En quittant la Warner pour la Columbia, Humphrey Bogart ne change pas son fusil d'épaule et persiste dans le film noir, un genre durablement marqué par sa silhouette, son phrasé imperturbable et son machisme insolent. Alignant sans sourciller tous les passages obligés, tous les poncifs, En Marge de l'Enquête (on préférera Dead Reckoning, son titre original, autrement plus badass) est un pur produit de studio, tout à la gloire de son acteur principal. Sans surprises donc, bonnes ou mauvaises. Enfin, ... presque.

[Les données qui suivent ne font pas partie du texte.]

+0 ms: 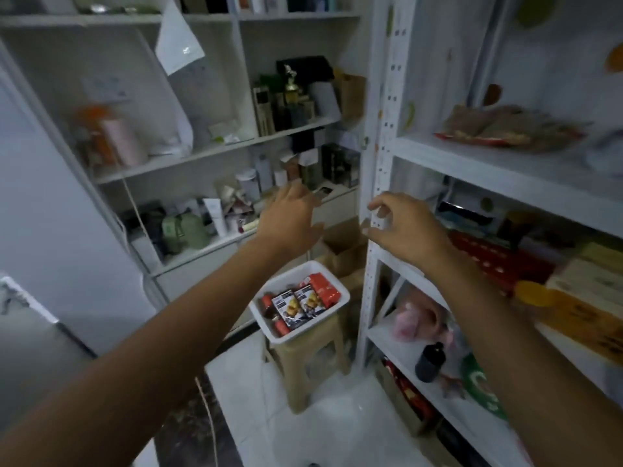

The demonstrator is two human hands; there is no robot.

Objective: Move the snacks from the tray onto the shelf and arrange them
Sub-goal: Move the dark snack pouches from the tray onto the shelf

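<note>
Head view: left hand spread, right hand loosely curled, both empty; snacks in tray on stool, handy beside shelf.

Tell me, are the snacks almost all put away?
Not yet. Some brown packets already lie on the white rack's upper shelf, maybe part of the job. The left hand and right hand hold nothing. The white tray on the stool still holds several red and dark snack boxes, so those are left to move.
</note>
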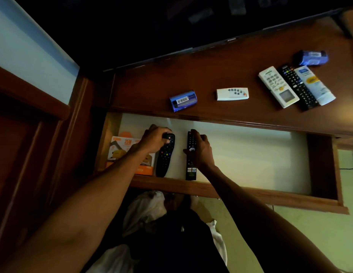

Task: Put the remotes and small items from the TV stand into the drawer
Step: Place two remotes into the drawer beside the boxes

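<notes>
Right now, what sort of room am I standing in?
Probably a living room or bedroom at a TV stand: a dark screen above it, several remotes on top, an open drawer below.

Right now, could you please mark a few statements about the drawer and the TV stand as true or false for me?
1. The drawer is open. True.
2. Both hands are on black remotes inside the drawer. True: the left hand is on the curved black remote, the right hand on the slim black remote.
3. The TV stand top has nothing left on it. False: three remotes, a white tube and two blue packages remain.
4. The small white remote lies in the drawer. False: it lies on the stand top.
5. An orange box sits at the drawer's left end. True.
</notes>
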Demonstrator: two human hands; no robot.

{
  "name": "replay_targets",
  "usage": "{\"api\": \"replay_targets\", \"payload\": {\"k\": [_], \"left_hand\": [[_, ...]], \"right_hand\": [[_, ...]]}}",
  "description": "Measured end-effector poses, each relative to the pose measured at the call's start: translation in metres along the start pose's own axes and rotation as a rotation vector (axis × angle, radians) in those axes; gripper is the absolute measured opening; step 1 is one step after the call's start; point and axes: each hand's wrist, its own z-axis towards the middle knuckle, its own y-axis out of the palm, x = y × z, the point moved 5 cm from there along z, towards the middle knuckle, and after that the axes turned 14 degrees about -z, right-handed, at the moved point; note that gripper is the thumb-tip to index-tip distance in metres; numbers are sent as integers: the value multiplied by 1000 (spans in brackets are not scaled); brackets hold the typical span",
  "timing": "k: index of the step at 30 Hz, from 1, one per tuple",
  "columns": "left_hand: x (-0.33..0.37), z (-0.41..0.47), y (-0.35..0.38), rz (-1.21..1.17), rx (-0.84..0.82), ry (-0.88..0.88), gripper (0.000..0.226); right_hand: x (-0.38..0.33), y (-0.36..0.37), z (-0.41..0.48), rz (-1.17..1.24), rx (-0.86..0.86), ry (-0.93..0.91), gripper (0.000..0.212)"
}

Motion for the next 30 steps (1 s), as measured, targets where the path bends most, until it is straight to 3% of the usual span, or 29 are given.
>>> {"api": "replay_targets", "payload": {"k": [9, 17, 23, 30], "left_hand": [[-1, 7, -4, 213, -30, 4, 39], [-5, 3, -4, 244, -111, -38, 48], [-11, -2, -6, 282, -124, -41, 66], [-16, 4, -8, 301, -95, 13, 70]], "right_hand": [[-12, 21, 15, -20, -135, 63, 82], [-5, 18, 20, -149, -408, 57, 119], [-15, 26, 16, -78, -380, 18, 117], [-25, 36, 15, -11, -343, -14, 118]]}}
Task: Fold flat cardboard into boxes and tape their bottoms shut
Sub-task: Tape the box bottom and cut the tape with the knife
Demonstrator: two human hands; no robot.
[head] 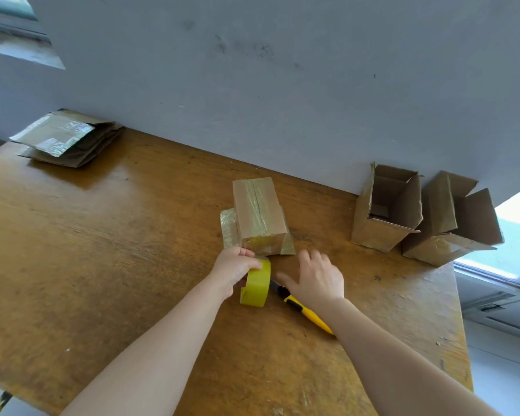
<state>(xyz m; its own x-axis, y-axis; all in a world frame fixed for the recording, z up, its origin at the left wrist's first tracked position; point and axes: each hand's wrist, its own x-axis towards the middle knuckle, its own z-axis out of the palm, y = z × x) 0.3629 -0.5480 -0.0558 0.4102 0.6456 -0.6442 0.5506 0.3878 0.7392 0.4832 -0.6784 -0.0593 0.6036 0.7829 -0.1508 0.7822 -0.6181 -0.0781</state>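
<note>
- left hand (234, 269) grips the yellow tape roll (255, 283), just before the taped box (258, 216);
- right hand (315, 279), fingers spread and holding nothing, hovers over the yellow utility knife (305, 313) on the wooden table (102, 235)

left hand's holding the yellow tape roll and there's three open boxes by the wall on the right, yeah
Not three: the head view shows two open boxes by the wall on the right. The left hand does hold the yellow tape roll.
</note>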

A la barre, le prolifique John Cromwell (réalisateur d'un Prisonnier de Zenda et d'une version d'Anna et le Roi avec Rex Harrison, et papa de l'acteur James Cromwell, le directeur de prison de La Ligne Verte et flic corrompu et meurtrier dans L.A. Confidential). Un vétéran avec presque vingt ans de carrière et plus d'une trentaine de réalisations à son actif et expressément choisi par Bogart qui paie ainsi sa dette envers un metteur en scène qui lui avait donné sa chance sur Broadway en période de vaches maigres. Cromwell s'acquitte de sa tâche en bon professionnel et mise tout sur un rythme soutenu et le charisme de sa vedette pour faire oublier un scénario inutilement compliqué (on se demande bien l'intérêt de la structure en flashback de la première moitié, si ce n'est pour valider le procédé de la voix-off et rajouter 5 minutes de métrage) au point de ne pas être très crédible. A trop se concentrer sur des répliques jouissives au cynisme mordant, les scénaristes Steve Fisher (un grand pourvoyeur de romans pulp) et Oliver H.P. Garrett en oublient de tisser une intrigue qui se tienne réellement. Mais qu'importe, le menu restant copieux. Chantage, trahison, meurtre, femme fatale (Lizabeth Scott, belle à se damner), mafieux retors, homme de main sadique (Marvin Miller et sa dégaine de grand bambin pervers) et suffisamment de pluie, de scènes nocturnes et de tabagisme pour finir trempé, insomniaque et atteint d'un cancer du poumon. Tout y est.
Cerise sur le gâteau, pour les cinéphiles qui se plaisent à lire entre les lignes et à décrypter les vieux films avec un regard contemporain, Dead Reckoning peut aussi se voir comme une romance gay et tragique à la misogynie à peine voilée. Des indices ? Lors d'une ballade en voiture, Rip Murdock (diantre, ça c'est un blaze !) confie à sa très blonde compagne sa vision des femmes et, euh, comment dire, en ces temps de #MeToo et #BalanceTonPorc, ça vaut son pesant de cacahuètes. Ainsi, notre héros rêve de femmes que l'on puisse miniaturiser, mettre dans une boîte et garder dans sa poche chaque fois qu'elles se montrent agaçantes ou qu'elles parlent ( !) pour ne les ressortir et leur rendre leur taille normale sitôt que l'envie lui en prendrait. Une tirade d'un machisme tellement hallucinant que même Lizabeth Scott ne peut s'empêcher de le souligner. Plus loin encore, le même Murdock avoue son amour pour la donzelle qu'il surnomme tour à tour Mike ou Dusty (vous me suivez ?) mais ne peut s'empêcher d'ajouter qu'il aimait son ami perdu bien plus encore. Ajoutez à cela une scène de passage à tabac en musique où le méchant ne cesse d'envoyer des regards très appuyés vers Bogart et un plan final ambigu sur un parachutiste et sa métaphore d'un saut dans l'inconnu et l'on se dit que ça fait quand même beaucoup de coïncidences. Assurément, Tarantino, grand amateur de double discours homoérotique, doit être fan.